Applying the arguments advanced in this paper, if a restriction or suppression of preservative freedom of conscience can be justified, it can only be justified in the most exceptional circumstances and as a last resort. Such justification is lacking in all of the cited cases.

Approaching each case from this perspective forecloses coercive measures, if not entirely then at least until a much later stage in deliberation. Instead, one begins by asking (a) how the morally contested services might be provided without the participation of objecting health care workers, and (b) to what extent objecting health care workers might be amenable to modifying their positions. Thus, the energies and resources of the regulator and those seeking access to morally contested services will be directed to the immediate provision of services sought by patients and to respectful engagement with objecting health care workers.

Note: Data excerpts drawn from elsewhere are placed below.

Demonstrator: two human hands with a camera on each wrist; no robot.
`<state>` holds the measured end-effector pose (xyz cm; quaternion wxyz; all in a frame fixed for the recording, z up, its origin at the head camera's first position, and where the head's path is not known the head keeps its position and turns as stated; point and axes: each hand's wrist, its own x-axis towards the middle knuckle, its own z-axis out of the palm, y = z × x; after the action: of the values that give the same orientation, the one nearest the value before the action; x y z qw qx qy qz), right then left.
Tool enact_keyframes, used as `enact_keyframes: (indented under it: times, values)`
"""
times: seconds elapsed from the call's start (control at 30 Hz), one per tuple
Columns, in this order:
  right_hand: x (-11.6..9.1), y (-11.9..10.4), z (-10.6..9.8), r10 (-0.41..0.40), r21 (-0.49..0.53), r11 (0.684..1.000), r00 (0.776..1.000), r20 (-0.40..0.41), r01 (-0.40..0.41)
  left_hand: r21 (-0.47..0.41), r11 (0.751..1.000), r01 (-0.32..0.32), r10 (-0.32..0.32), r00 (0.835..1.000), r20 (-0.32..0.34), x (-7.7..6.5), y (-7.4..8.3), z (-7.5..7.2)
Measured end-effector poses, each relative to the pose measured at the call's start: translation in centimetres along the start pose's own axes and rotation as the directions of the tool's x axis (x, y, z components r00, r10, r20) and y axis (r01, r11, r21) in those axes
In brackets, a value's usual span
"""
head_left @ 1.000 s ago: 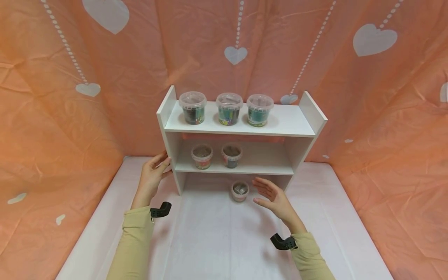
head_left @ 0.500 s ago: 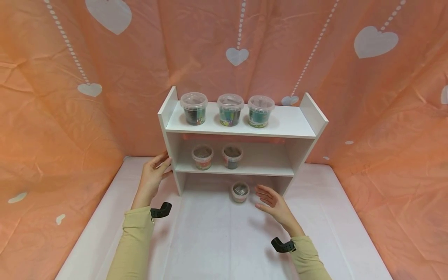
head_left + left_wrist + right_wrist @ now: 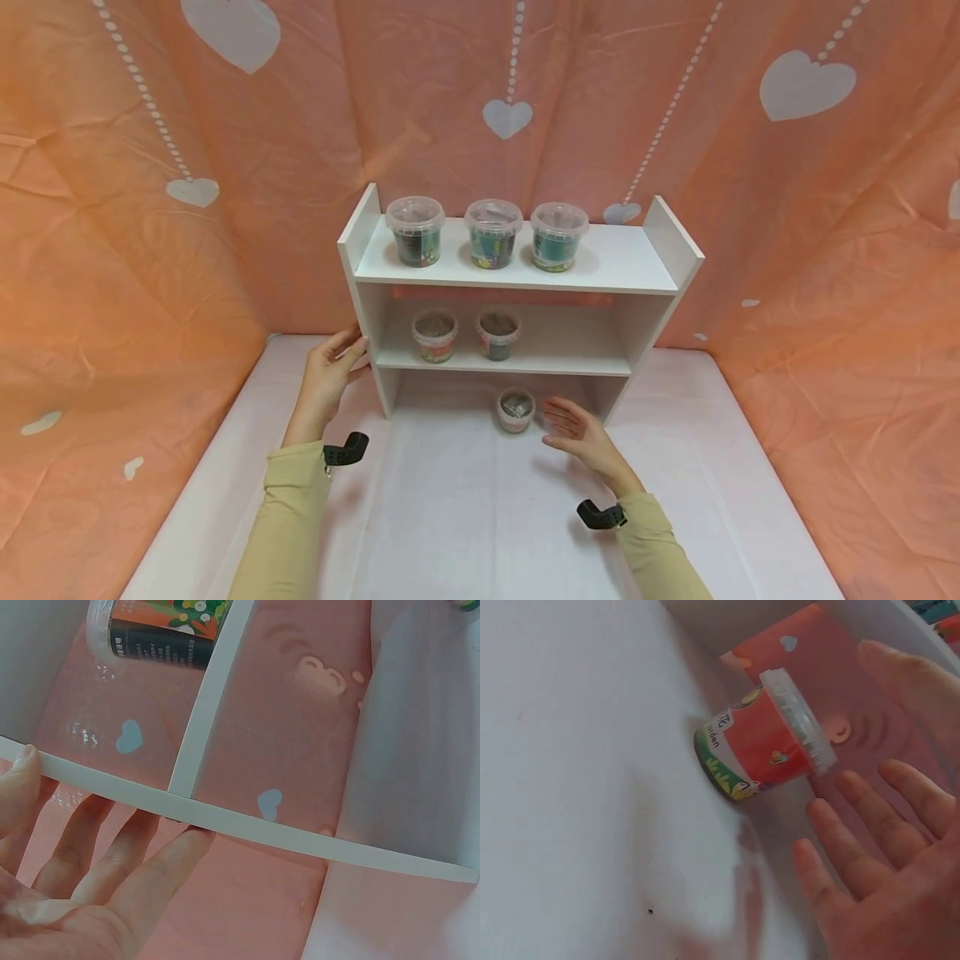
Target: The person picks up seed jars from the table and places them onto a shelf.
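My left hand rests against the outer left side of a white shelf unit; in the left wrist view the thumb and fingertips are at the edge of its side panel. My right hand hovers just right of a small lidded plastic tub on the table, fingers loosely extended and holding nothing. The right wrist view shows that tub upright, with a red, green and white label and a clear lid; the fingers are spread near its lid, apart from it.
Three larger clear-lidded tubs stand on the top board, including a left one and a right one. Two smaller tubs, one red-labelled, one darker, sit on the middle board. Orange heart-printed curtains enclose the white-covered table.
My right hand has come slightly lower and back toward me, beside the table tub, then shifted a little left. My left hand stays at the shelf's side.
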<state>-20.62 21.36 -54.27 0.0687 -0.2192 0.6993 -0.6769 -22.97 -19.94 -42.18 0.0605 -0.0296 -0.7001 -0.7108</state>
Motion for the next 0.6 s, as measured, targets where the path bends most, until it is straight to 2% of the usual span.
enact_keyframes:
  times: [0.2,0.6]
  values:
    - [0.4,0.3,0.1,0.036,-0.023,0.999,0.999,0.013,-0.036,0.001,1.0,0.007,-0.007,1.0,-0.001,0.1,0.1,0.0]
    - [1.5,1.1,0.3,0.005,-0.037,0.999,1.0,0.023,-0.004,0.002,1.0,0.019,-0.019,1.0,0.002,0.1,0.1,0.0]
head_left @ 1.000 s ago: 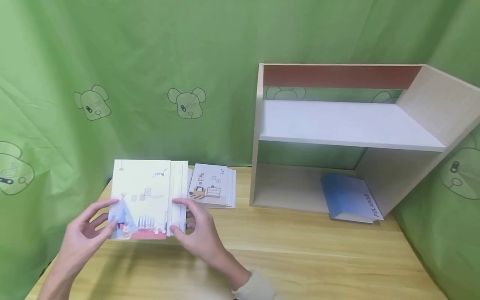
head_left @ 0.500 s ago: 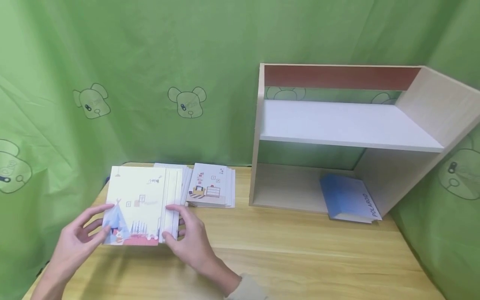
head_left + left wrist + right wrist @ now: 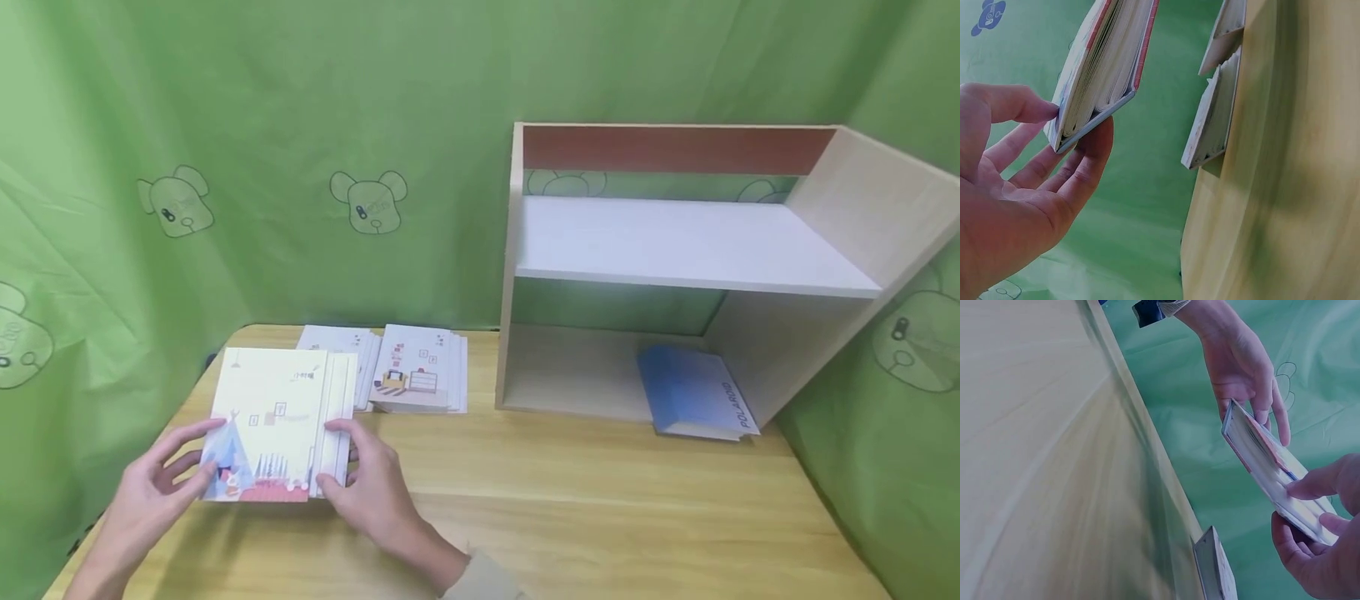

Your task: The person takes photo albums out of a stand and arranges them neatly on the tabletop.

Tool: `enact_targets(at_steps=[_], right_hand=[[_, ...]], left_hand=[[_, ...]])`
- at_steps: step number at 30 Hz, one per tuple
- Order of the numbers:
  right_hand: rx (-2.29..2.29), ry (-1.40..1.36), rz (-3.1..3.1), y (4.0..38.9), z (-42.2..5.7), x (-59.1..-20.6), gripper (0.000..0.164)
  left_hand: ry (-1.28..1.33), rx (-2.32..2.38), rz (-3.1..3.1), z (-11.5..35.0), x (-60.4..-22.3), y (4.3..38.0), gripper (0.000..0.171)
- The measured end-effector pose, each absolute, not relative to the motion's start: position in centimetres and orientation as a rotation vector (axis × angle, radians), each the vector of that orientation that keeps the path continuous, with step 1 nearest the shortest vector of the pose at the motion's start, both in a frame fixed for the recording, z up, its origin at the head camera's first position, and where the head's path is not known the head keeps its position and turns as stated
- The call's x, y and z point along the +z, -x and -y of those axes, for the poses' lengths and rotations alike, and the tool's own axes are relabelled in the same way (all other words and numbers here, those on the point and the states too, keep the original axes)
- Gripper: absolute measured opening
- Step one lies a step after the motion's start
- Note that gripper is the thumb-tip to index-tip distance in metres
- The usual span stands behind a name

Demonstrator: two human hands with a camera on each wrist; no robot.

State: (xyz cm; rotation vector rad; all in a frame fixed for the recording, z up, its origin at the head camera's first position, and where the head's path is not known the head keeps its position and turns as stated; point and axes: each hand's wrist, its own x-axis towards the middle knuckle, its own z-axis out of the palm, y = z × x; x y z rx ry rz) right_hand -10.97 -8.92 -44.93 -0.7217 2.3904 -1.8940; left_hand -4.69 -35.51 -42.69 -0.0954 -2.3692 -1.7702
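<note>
A pale photo album [image 3: 262, 450], its cover drawn with a blue tent and a pink floor, is held up above the table's left side. My left hand [image 3: 153, 487] grips its left edge, thumb on the front and fingers behind, as the left wrist view shows. On the opposite edge my right hand [image 3: 375, 483] pinches the stepped layers, with the other fingers behind them. Thick pages of the album [image 3: 1110, 69] show between its covers in the left wrist view. Two similar albums, one with a yellow armchair drawing [image 3: 416, 367] and one partly hidden [image 3: 330, 337], lie behind.
A two-level wooden shelf [image 3: 693, 246] stands at the back right of the wooden table [image 3: 600, 517]. On its lower level lies a blue book [image 3: 693, 392] marked POLAROID. A green curtain [image 3: 262, 108] with bear-head drawings hangs behind and at both sides.
Both hands have brought the album down and slightly left, toward the person. More of the album lying behind it now shows. The grip looks the same; the shelf's contents stay put.
</note>
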Motion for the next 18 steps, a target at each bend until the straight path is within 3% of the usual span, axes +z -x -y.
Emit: enact_targets(at_steps=[18], right_hand=[[-1.672,0.708,-2.572,10.7,9.5,-46.1,0.061]], left_hand=[[0.066,-1.602,2.563,36.6,-44.6,4.5,0.051]])
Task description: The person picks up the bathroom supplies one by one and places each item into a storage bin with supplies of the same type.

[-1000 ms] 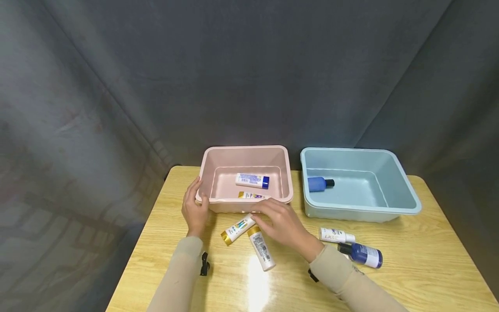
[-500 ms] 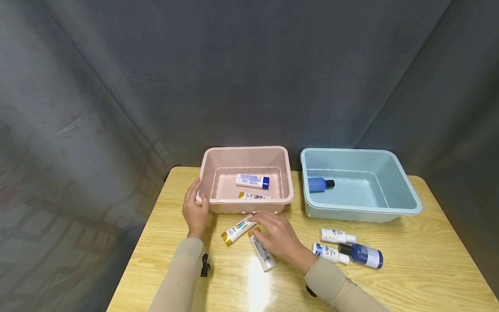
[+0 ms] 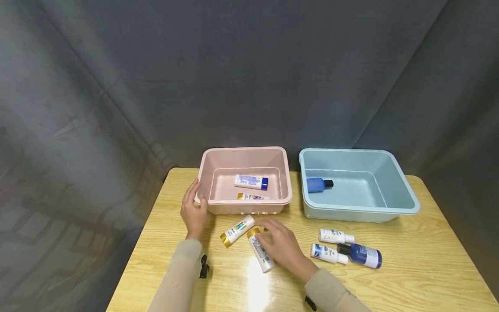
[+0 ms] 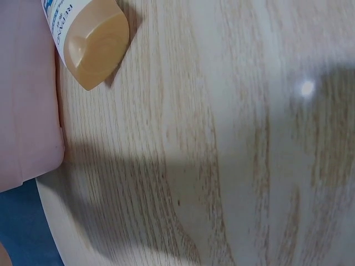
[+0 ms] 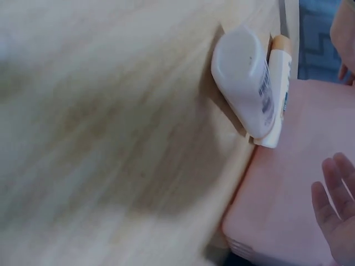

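My left hand (image 3: 194, 212) rests at the front left corner of the pink bin (image 3: 243, 208), its fingers along the left rim and thumb at the front corner. In the head view my right hand (image 3: 285, 245) is beside a pale bottle with a gold cap (image 3: 262, 253), fingertips over its cap end. The right wrist view shows the right hand's fingers (image 5: 331, 183) spread and holding nothing, apart from the pale bottle. Left of that bottle a white tube with a gold cap (image 3: 238, 230) lies slanted on the table. Inside the bin are a blue-capped tube (image 3: 251, 182) and a gold-capped tube (image 3: 252, 196).
To the right stands a light blue bin (image 3: 351, 212) with a blue bottle (image 3: 316, 185) inside. In front of it lie two white bottles, one nearer (image 3: 325, 253) and one farther (image 3: 332, 235), and a dark blue bottle (image 3: 364, 255). A grey curtain (image 3: 249, 73) hangs behind the table.
My right hand has drawn back from the white tube's upper end at the pink bin's front toward the pale bottle. Its forearm has uncovered the nearer white bottle. The left hand keeps its place.
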`<state>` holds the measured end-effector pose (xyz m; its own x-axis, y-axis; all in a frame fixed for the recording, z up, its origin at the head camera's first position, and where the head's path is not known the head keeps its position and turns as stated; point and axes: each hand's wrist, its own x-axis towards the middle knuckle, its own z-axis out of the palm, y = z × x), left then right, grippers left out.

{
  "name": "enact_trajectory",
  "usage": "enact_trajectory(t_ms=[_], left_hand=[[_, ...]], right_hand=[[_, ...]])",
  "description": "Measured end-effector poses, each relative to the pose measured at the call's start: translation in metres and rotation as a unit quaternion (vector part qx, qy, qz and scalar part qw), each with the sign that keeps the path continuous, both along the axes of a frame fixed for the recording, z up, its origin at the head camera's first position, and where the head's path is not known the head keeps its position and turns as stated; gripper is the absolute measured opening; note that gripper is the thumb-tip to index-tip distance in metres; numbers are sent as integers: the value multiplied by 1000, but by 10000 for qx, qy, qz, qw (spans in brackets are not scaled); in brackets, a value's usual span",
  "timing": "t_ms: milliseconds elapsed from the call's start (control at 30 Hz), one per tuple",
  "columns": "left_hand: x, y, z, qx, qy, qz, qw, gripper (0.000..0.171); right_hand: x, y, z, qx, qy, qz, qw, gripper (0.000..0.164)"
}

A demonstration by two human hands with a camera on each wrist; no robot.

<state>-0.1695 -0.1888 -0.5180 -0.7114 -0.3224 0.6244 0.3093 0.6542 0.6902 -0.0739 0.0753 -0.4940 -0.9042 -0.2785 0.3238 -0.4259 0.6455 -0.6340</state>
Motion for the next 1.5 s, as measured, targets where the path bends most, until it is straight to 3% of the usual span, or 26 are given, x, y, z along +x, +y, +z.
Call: enact_trajectory(t_ms=[200, 567, 833, 1500], left_hand=[[0, 0, -1, -10, -8, 31, 10000, 44], [-1, 1, -3, 26, 76, -4, 10000, 45], [1, 1, -5, 30, 73, 18, 10000, 45], [0, 1, -4, 14, 149, -24, 9999, 43]], right_hand=[[3, -1, -7, -142, -69, -160, 9997, 37], [4, -5, -29, 8, -296, -455, 9985, 39], [6, -10, -42, 228, -510, -586, 9967, 48], [20, -22, -46, 189, -1173, -1063, 9872, 57]])
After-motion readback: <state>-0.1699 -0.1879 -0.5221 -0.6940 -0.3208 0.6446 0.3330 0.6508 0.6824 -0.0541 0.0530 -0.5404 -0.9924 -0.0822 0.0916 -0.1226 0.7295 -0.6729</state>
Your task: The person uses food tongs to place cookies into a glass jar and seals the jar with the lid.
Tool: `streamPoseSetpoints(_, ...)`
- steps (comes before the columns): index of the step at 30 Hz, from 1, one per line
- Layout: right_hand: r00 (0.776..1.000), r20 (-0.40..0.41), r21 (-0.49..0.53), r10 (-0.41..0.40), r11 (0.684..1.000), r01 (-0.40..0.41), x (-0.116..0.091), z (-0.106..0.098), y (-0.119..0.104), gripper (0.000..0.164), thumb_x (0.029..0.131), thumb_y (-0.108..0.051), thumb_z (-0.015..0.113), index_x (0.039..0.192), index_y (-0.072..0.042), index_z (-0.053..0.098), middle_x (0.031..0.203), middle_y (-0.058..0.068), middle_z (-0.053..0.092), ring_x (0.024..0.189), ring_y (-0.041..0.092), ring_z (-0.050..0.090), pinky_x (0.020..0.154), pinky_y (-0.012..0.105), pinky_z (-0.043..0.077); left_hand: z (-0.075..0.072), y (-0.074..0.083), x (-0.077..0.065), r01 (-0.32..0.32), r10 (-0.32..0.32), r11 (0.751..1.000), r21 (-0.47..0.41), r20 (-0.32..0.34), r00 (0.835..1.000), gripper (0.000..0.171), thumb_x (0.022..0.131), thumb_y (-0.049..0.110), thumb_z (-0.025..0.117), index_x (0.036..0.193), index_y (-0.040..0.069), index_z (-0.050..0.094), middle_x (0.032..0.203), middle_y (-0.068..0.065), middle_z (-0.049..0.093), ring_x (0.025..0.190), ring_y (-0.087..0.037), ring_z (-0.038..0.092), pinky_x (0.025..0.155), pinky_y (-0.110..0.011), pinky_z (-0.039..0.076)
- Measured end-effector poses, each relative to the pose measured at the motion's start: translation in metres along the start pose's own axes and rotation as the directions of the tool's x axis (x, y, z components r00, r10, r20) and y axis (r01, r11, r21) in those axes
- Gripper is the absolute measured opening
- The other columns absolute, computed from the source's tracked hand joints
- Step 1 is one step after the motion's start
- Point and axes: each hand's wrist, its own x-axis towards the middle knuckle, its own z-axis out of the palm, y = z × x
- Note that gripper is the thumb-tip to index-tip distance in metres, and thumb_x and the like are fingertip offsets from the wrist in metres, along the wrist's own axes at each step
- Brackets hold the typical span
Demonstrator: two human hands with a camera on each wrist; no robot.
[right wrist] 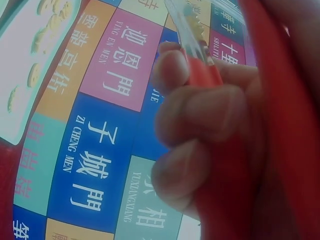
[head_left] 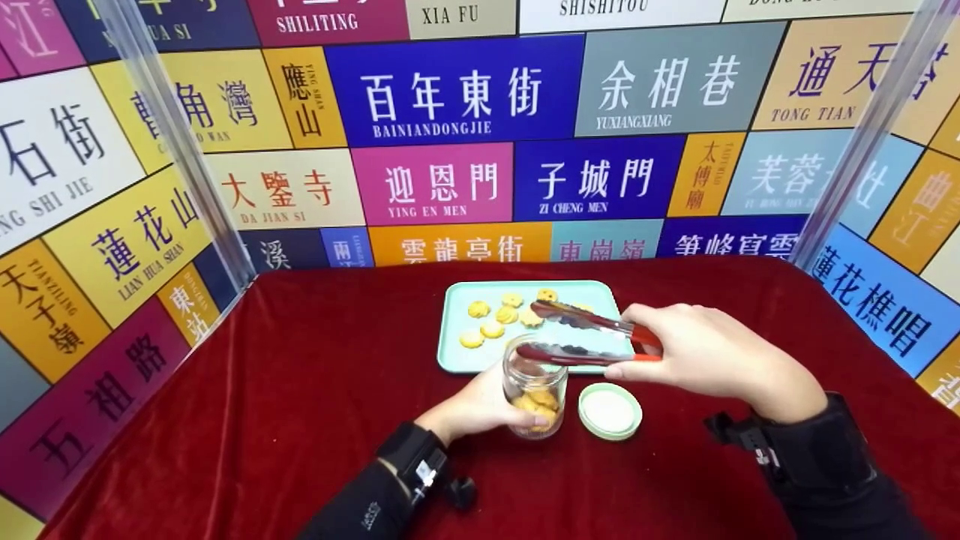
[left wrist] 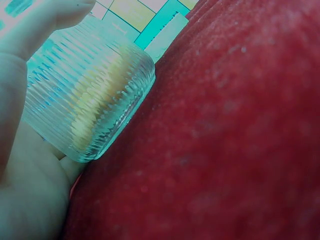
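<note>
My left hand [head_left: 474, 409] grips a clear ribbed glass jar [head_left: 553, 382] around its side. Several golden cookies [head_left: 536, 409] lie in its lower part, and they show blurred through the glass in the left wrist view. In my right hand [head_left: 705, 352] is a pair of metal tongs [head_left: 581, 319] with red handles [right wrist: 220, 165]. Their arms are spread apart, with no cookie seen between the tips. The nearer arm overlaps the jar's mouth in the head view, while the farther one reaches over the cookie tray.
Behind the jar lies a mint-green tray [head_left: 454, 352] with several cookies [head_left: 507, 314]. A round pale green lid [head_left: 610, 411] rests to the right of the jar. Red cloth [head_left: 322, 375] covers the table, and panels with printed signs [head_left: 457, 90] stand around it.
</note>
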Motion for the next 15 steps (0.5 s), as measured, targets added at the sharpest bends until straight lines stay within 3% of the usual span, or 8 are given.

Resolving and Preventing Conflicts

It is reasonable to believe that problems associated with access to morally contested services can be resolved with sufficient imagination and political will, without prejudice to freedom of conscience. For example:

  • Access to abortion is maintained by regulators in some jurisdictions in a variety of ways without compromising freedom of conscience: by permitting self-referral, by ready access to a health-link information line providing details on available services, and by widely disseminating contact information for those willing to provide or assist with facilitating the procedure.

  • A non-objecting pharmacy employee can screen incoming prescriptions, directing prescriptions for morally contested products to those willing to provide them. The accommodation of objecting pharmacists can be accomplished in this way without the need for interaction between an objecting pharmacist and a patient (Chipeur 2001).

  • A regulatory authority can maintain and disseminate a register of facilities or providers willing to consider accepting patients seeking to continue or discontinue life-supporting interventions so that both freedom of conscience and responsiveness to patient/family requests can be accommodated. Such as system is already in place in Texas (Fernandez-Lynch 2008, 146).

The examples and suggestions are intended to highlight the application of the distinction between perfective and preservative freedom of conscience. They should not be understood to preclude other reasonable measures that can help to prevent and resolve conflicts, such as advance notification for patients, colleagues, and employers of a provider’s conscientious objection(s) with regard to particular issues, when feasible.

Conclusion

The distinction we make between preservative and perfective freedom of conscience provides a rational basis for the principled limitation of this fundamental freedom, establishing the former as prima facie exempt from limitation and proposing the “use of deadly force” paradigm as a potentially suitable standard to be applied in resolving conflicts involving it. While we have not explored the more complex issues involved with the principled limitation of perfective freedom of conscience, what we have proposed is sufficient to support the conclusion that willingness to do what one believes to be wrong must never be made a condition for participation in public life or for membership in professional organizations.